My conclusion from the conversation was that Molycorp's convertible bonds were considered a super junk credit by bondholders. I felt vindicated by saying the bonds did not reflect bankruptcy risk months earlier. Below is a chart of the company's $1.5 billion long-term debt:
10% Senior Secured Notes Sell Off Prior To Earnings
On June 4th, the 10% senior secured notes were trading at 91 cents on the dollar. As I and several commenters tried to find value in Molycorp, the senior notes got everybody's vote as the best part of the capital structure to invest in; they provided the most protection in terms of asset coverage, in case Molycorp could not find a solution to its cash burn. However, the senior notes sold off just prior to the earnings release and traded at 87.25 cents on the dollar to yield 13.20%.
Why Would Safest Bonds Sell Off?
There had been no substantive changes with the other bonds since June, other than the fact that vulture investors were interested in the 3.25% convertible bonds. The question remained, "Why would the senior notes have traded off prior to earnings, and what was that telling us?" Two plausible reasons were as follows:
- Molycorp Was About To Announce Asset Sales - If the company had decided to sell assets to raise cash quickly, this would have left the senior note holders with fewer assets as security in case the bonds could not be repaid.
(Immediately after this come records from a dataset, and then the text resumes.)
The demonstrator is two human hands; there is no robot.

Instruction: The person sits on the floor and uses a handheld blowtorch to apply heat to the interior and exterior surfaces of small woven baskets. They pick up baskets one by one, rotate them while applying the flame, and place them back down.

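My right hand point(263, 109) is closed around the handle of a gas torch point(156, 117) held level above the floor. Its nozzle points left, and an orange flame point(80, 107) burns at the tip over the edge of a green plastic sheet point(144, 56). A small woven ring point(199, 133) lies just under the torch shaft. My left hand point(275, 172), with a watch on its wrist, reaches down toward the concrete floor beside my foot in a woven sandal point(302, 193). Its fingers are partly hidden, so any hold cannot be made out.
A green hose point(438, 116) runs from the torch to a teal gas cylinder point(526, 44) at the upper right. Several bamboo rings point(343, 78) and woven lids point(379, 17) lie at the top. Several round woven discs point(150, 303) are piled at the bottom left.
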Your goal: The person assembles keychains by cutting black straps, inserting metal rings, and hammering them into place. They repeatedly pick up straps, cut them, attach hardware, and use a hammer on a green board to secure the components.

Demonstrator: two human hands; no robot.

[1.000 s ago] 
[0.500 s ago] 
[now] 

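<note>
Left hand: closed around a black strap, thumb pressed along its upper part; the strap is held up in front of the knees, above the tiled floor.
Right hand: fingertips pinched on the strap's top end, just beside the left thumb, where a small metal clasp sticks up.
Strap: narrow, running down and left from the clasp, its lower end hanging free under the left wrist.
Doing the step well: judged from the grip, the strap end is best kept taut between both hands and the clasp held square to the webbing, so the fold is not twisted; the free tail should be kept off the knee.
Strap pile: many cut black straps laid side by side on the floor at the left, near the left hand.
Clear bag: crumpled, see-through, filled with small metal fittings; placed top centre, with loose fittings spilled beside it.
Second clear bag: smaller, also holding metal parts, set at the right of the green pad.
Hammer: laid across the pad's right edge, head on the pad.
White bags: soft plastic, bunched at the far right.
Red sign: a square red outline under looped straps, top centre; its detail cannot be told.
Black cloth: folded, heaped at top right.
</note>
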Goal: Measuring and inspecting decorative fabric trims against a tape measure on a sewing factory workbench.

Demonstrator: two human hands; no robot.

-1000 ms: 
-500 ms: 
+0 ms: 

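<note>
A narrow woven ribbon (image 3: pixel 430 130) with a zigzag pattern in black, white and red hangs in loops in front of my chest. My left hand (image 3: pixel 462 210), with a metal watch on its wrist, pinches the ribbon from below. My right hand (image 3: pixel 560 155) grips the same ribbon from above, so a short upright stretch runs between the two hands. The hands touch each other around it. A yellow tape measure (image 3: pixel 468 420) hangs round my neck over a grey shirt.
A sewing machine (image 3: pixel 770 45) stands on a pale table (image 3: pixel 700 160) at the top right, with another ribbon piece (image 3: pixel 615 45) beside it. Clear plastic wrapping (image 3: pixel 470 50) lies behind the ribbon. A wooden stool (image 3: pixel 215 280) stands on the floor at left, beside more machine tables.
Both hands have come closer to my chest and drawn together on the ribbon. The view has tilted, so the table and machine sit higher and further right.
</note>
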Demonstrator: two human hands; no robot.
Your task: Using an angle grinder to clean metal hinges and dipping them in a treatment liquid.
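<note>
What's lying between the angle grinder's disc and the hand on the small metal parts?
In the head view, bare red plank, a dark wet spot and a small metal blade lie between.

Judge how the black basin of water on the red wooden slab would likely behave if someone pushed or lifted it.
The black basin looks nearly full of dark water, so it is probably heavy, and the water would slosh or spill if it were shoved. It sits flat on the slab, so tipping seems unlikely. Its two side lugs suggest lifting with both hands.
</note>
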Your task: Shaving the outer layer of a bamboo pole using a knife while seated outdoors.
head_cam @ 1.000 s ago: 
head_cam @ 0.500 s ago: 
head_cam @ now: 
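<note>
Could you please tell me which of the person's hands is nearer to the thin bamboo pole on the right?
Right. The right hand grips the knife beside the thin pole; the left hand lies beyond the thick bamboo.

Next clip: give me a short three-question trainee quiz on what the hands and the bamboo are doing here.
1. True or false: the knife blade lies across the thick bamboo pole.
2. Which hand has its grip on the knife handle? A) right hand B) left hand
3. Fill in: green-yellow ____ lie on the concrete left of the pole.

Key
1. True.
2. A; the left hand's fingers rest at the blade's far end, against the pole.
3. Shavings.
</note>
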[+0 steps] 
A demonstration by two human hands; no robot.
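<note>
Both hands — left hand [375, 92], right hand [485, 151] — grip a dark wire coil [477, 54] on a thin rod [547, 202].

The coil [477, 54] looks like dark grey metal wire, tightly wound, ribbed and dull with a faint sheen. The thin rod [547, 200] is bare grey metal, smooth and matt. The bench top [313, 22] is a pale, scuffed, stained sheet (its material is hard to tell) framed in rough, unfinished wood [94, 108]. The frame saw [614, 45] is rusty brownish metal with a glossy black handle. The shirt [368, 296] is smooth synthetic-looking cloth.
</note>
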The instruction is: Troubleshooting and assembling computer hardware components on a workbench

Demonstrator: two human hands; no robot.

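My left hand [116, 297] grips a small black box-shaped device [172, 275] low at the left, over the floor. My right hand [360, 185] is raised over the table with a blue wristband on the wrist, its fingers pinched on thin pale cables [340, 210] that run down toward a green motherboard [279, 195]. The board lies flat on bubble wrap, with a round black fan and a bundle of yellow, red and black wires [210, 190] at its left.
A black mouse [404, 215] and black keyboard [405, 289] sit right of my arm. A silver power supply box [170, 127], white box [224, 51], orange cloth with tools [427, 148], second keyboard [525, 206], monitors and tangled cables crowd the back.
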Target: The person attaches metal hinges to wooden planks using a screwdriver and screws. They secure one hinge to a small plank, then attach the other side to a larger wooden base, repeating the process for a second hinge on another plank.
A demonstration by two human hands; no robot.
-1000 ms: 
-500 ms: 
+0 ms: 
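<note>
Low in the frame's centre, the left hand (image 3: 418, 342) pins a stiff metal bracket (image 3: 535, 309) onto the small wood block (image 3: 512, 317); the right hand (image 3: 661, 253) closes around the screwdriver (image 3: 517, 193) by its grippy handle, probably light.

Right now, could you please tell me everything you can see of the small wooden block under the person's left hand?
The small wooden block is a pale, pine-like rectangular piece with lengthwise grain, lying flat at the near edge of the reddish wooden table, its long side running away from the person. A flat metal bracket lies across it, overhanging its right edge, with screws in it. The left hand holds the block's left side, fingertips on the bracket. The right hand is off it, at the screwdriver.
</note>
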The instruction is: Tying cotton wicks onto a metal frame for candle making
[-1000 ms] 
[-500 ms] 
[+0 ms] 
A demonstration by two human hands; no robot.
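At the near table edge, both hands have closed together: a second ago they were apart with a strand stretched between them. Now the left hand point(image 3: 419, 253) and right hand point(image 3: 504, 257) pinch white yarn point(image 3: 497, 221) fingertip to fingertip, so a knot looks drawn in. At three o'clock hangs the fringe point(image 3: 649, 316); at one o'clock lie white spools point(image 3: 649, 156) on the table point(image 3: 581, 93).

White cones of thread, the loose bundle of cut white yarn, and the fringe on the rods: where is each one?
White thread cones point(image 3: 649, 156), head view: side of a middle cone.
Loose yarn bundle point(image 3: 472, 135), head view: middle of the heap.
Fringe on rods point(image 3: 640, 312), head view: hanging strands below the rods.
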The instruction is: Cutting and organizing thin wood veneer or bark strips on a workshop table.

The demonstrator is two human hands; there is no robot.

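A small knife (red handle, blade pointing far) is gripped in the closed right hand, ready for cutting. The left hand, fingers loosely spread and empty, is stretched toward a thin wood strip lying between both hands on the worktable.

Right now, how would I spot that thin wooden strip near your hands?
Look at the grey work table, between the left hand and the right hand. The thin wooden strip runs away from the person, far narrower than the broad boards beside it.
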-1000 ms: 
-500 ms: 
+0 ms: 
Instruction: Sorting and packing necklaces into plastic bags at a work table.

- Vendor Financing or Revolving Credit Facility - Any new debt taken on by the company and placed higher up the capital structure would have weakened the senior note holders' position. Equipment financing or a revolving credit facility backed by inventory and receivables would have [i] raised cash but [ii] created more debt and interest burden for Molycorp and [iii] left fewer assets backing senior note holders' claims.
- Senior note holders no longer believed that yields of 10%-13% paid them for the risk taken on.
After the company announced a $400 million financing package from Oaktree Capital on its Q2 earnings call, we now know why the senior bondholders were correct. The financing package will [i] place Oaktree higher up the capital structure than the senior notes, [ii] give Oaktree claims on certain assets and [iii] create a higher interest burden, given its 12% interest rate. I recently lowered my valuation of Molycorp to $1.35 per share, given higher cash burn than anticipated and more debt burden. The stock initially rose over 15% to over $2.30 per share on news of the Oaktree financing. However, after realizing Molycorp's weakened capital structure and higher interest burden, equity holders have caught up with bondholders; equity holders have sent the stock down to $1.76 per share - about 12% below where it was trading prior to Q2 earnings.
Based on Q2 earnings, Molycorp's bondholders were signaling that the company was impaired and about to enter transaction(s) that would raise cash, yet further weaken the capital structure and further mortgage its assets in exchange for more debt. I would advise investors to closely watch bondholders for future signals on Molycorp's business prospects. I currently rate the stock a sell.
Disclosure: The author is short MCP. The author wrote this article themselves, and it expresses their own opinions. The author is not receiving compensation for it (other than from Seeking Alpha). The author has no business relationship with any company whose stock is mentioned in this article.
Additional disclosure: I own straddles on Molycorp.